The Hud is so tough that Superman owns a pair of Hud pyjamas. When the Bogeyman goes to bed each night, he checks his wardrobe for The Hud. In fact, The Hud sleeps with the light on; not because he’s afraid of the dark, but because the dark is afraid of The Hud. The only time The Hud was wrong was when he thought he’d made a mistake.

For this reason, a mere 16.77 km is far too short to honour The Hud with. Therefore, I have christened the distance of 167.7 km as a Hud, just as the arbitrary distance of 42.195 km is known as a marathon. This means that the 16.77 km I pass each day is now known as a Deci-Hud.

Perhaps one day the Hud will become an Olympic distance for ultra runners. It’s a little more than 100 miles, which is only fitting – nothing outdoes The Hud.


Apr 5, 2013

Distance today = 51.39 km; Total distance = 19,021.26 km; Location = Tlucna, Czech Republic – 49 43.540′ N, 13 14.355′ E; Start time = 0825, Finish time = 1640


Lots of milestones and highlights today. Late in the morning I passed the minor milestone of 450 marathons. Then, a couple of hours later, I reached the 19,000 km mark. I’ll reach the big one in about three weeks.
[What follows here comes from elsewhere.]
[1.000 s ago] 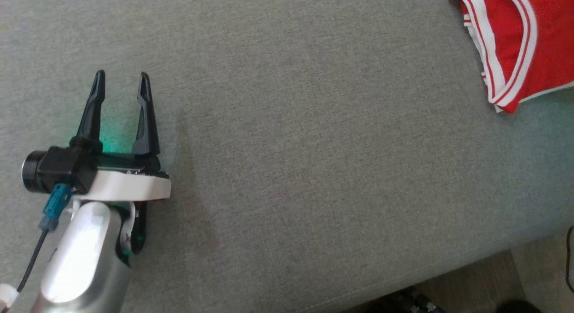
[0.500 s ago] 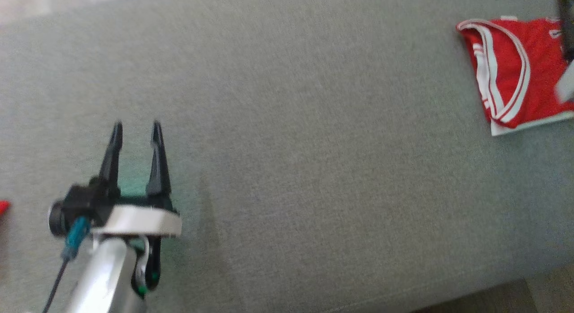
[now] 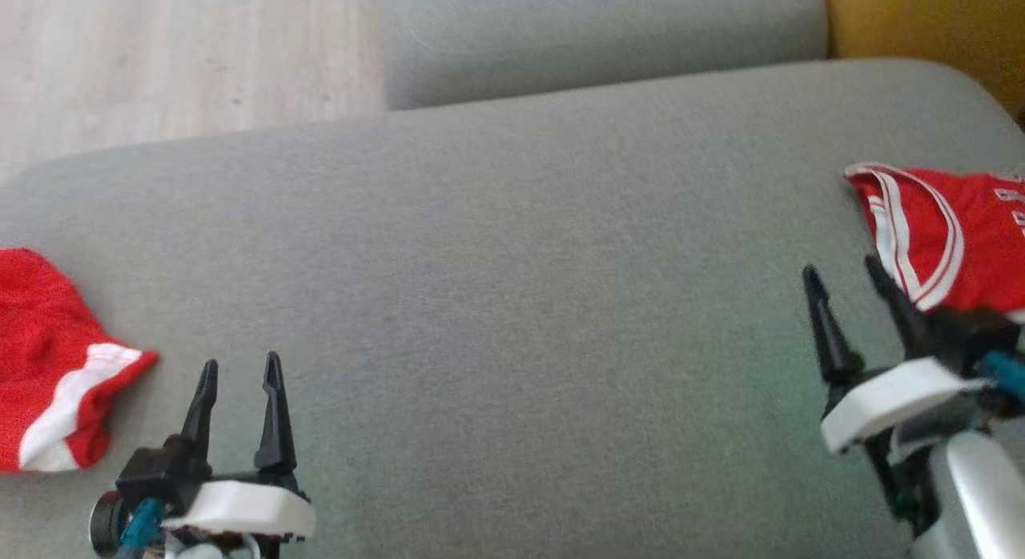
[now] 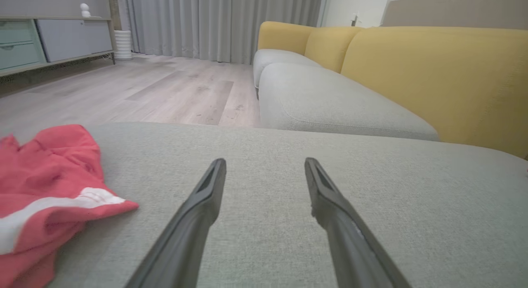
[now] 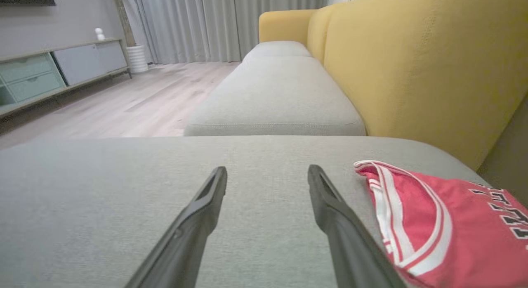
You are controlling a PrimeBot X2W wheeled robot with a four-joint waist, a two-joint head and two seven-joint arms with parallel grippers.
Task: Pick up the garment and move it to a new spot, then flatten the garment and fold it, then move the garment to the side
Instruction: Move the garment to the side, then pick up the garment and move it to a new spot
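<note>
Rightward, folded red jersey (image 3: 961,223), white-trimmed, on grey woven cushion (image 3: 512,303); left fingers (image 3: 276,431), right fingers (image 3: 829,327) spread, empty.

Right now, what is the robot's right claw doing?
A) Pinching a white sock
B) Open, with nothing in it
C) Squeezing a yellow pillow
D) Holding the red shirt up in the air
B: the right gripper has its two fingers spread apart with only grey cushion between them, and the red jersey lies beside it on the cushion, not held.
</note>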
It was very cold, once again, and also very grey. We’ve only seen the sun twice in the past two weeks. The locals are not impressed, as it’s just like the middle of winter, and they’ve had enough. It’s going to put the crop harvests back this year.
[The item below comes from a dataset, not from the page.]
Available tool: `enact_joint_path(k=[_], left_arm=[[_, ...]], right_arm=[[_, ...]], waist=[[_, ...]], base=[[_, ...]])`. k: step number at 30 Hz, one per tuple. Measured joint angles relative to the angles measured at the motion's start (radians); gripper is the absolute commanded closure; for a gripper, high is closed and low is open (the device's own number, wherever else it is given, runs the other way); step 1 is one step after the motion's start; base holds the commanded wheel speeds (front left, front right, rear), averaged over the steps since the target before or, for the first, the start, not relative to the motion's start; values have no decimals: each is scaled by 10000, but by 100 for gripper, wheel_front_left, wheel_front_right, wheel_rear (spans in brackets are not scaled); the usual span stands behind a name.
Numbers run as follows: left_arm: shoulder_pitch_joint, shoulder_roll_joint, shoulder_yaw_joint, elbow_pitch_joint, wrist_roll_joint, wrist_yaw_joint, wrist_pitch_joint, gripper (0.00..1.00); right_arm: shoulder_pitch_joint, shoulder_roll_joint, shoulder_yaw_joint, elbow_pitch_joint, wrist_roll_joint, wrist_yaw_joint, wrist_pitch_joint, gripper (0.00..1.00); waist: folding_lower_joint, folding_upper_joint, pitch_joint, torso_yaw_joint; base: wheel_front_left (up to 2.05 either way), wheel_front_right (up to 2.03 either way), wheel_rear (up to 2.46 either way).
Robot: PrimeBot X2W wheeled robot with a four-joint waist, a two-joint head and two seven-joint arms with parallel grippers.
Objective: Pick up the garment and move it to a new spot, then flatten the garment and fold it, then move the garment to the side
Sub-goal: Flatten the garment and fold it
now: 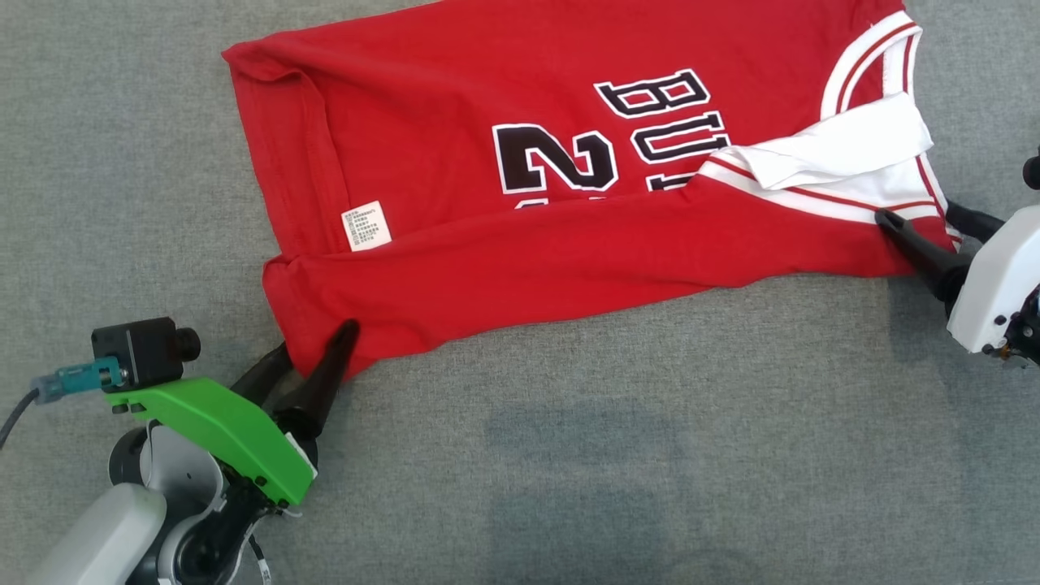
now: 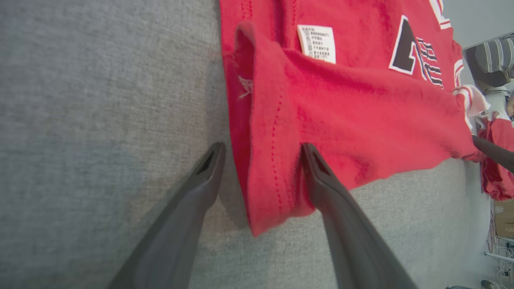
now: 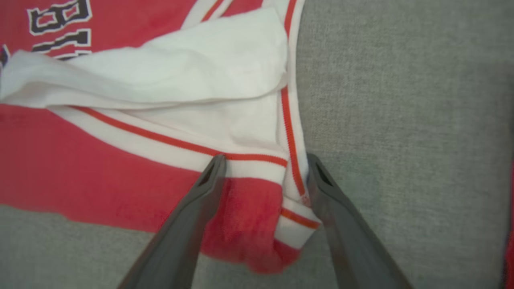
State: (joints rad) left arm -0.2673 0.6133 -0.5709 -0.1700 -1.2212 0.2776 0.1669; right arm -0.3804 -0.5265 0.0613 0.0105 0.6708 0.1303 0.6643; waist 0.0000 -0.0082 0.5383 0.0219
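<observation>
My left claw [image 1: 315,341] and right claw [image 1: 916,213] both gape, unclenched, astride the near corners of the jersey [image 1: 455,106], whose long axis runs between them

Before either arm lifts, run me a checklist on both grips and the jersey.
1. Left gripper straddles the hem corner of the jersey: ok.
2. Left jaws shut on cloth: not ok, open.
3. Right gripper straddles the striped shoulder corner: ok.
4. Right jaws shut on cloth: not ok, open.
5. Jersey lying flat: not ok; near edge doubled over, white flap turned over.
6. Number of layers between the fingers: cannot tell.
</observation>
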Motion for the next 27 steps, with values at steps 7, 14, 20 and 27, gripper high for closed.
enact_joint_path(k=[7,14,20,27], left_arm=[[-86,161,-71,222,-965,-754,1101,100],[406,1538,357,-819,-1693,-838,2031,100],[1811,2429,740,-2071,-2382,-836,2100,100],[2676,2441,790,-2146,-2226,-660,1358,0]], right_arm=[[276,184,-529,-146,1313,6,1486,100],[1494,249,-1852,-1417,2084,6,3423,100],[2974,725,-3045,-2591,2355,4,4824,100],[3534,1229,-3198,-3189,1513,2,4481,0]], waist=[[1,0,-334,111],[1,0,-836,131],[1,0,-950,-111],[1,0,-540,-277]], base=[[0,0,0],[0,0,0],[0,0,0],[0,0,0]])
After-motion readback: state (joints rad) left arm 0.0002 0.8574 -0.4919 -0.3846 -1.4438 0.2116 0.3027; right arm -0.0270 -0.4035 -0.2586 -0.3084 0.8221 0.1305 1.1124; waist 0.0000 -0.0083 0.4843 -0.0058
The day was generally run on roads that varied from little to mild traffic. The route today paralleled the freeway from Frankfurt to Prague, and I actually crossed over the freeway four times during the day.

I finished the day just outside the city of Plzen. This is the origin of the beer variety called pilsener. It could be argued that Plzen is the spiritual home of beer (much like the Warilla Hotel is the spiritual home of the Warilla Gorilla’s Rugby League Club, but that’s another story). I’m looking forward to sampling a local pilsener tonight.

Regular readers will know I often mention Tony Mangan, my fellow world runner. He’s now running through Central Australia, and is currently in the vicinity of Lake Eyre. Anyone who happens to be driving between Adelaide and Darwin, look out for Tony. I’m sure he’d appreciate you stopping and saying hello.